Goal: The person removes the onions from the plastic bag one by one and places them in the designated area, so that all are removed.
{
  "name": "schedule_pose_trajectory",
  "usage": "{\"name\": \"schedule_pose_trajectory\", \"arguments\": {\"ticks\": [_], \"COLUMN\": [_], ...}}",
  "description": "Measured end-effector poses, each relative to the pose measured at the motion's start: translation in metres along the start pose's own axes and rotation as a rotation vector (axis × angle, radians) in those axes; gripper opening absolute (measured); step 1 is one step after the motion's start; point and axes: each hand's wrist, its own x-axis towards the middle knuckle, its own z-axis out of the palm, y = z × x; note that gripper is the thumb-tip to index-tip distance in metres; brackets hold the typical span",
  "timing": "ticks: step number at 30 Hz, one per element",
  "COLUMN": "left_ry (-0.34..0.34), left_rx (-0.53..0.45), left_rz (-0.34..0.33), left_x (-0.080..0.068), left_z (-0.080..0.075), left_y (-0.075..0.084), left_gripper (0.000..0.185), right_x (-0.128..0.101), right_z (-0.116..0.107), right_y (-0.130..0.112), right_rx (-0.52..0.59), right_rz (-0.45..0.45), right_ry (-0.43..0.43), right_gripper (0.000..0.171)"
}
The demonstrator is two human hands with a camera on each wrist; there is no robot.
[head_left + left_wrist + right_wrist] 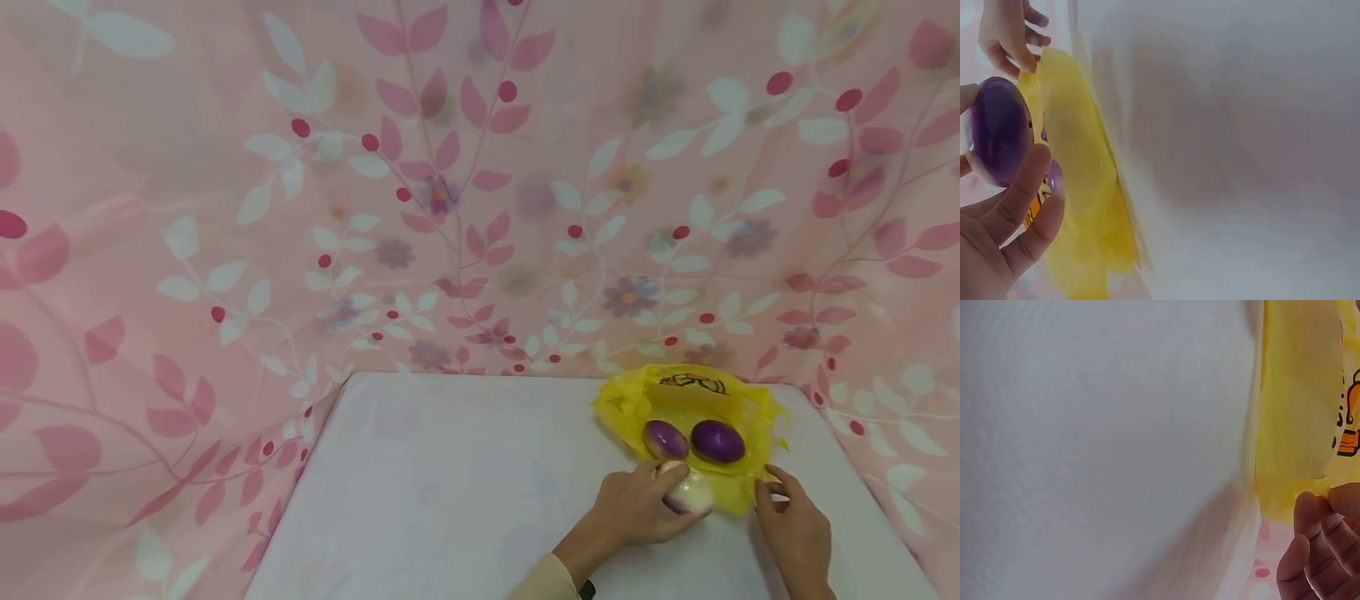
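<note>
In the head view my left hand (636, 510) grips a glossy, rounded purple-and-white thing (695, 493), pale side up. The left wrist view shows its deep purple side (1001, 134) between thumb and fingers. It is over the near edge of a yellow plastic bag (637, 402), whose mouth gapes toward me. Inside the bag lie two similar rounded things, a purple-and-pale one (664, 439) and a dark purple one (717, 441). My right hand (798, 529) pinches the bag's near right edge between thumb and fingertips, seen closely in the right wrist view.
The bag lies on the right part of a table (442, 483) with a white cover. Behind and beside the table hangs a pink floral cloth (480, 208). Dark print (693, 382) marks the bag's far side.
</note>
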Motion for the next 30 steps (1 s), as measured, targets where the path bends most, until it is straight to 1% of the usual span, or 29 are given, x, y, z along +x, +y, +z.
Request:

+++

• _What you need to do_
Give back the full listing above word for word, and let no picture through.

• _Response area_
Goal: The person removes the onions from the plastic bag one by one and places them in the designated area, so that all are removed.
{
  "name": "schedule_pose_trajectory",
  "usage": "{\"name\": \"schedule_pose_trajectory\", \"arguments\": {\"ticks\": [_], \"COLUMN\": [_], ...}}",
  "description": "Measured end-effector poses, each relative to the pose measured at the motion's start: translation in metres along the start pose's own axes and rotation as a rotation vector (axis × angle, radians) in those axes; gripper opening absolute (measured); step 1 is one step after the motion's start; point and axes: each hand's wrist, its own x-axis towards the middle knuckle, its own z-axis out of the palm, y = z × x; note that gripper is the thumb-tip to index-tip distance in metres; brackets hold the typical span",
  "timing": "ticks: step number at 30 Hz, one per element",
  "COLUMN": "left_ry (-0.34..0.34), left_rx (-0.53..0.45), left_rz (-0.34..0.33), left_x (-0.080..0.068), left_z (-0.080..0.075), left_y (-0.075..0.084), left_gripper (0.000..0.185), right_x (-0.128..0.101), right_z (-0.116..0.107), right_y (-0.130..0.112), right_rx (-0.52..0.59), right_rz (-0.45..0.45), right_ry (-0.43..0.43), right_gripper (0.000..0.171)"
}
The demonstrator is two human hands with a camera on each wrist; there is no robot.
[head_left + left_wrist + right_wrist] 
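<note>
In the head view my left hand (636, 510) grips a glossy, rounded purple-and-white thing (695, 493), pale side up. The left wrist view shows its deep purple side (1001, 134) between thumb and fingers. It is over the near edge of a yellow plastic bag (637, 402), whose mouth gapes toward me. Inside the bag lie two similar rounded things, a purple-and-pale one (664, 439) and a dark purple one (717, 441). My right hand (798, 529) pinches the bag's near right edge between thumb and fingertips, seen closely in the right wrist view.
The bag lies on the right part of a table (442, 483) with a white cover. Behind and beside the table hangs a pink floral cloth (480, 208). Dark print (693, 382) marks the bag's far side.
</note>
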Motion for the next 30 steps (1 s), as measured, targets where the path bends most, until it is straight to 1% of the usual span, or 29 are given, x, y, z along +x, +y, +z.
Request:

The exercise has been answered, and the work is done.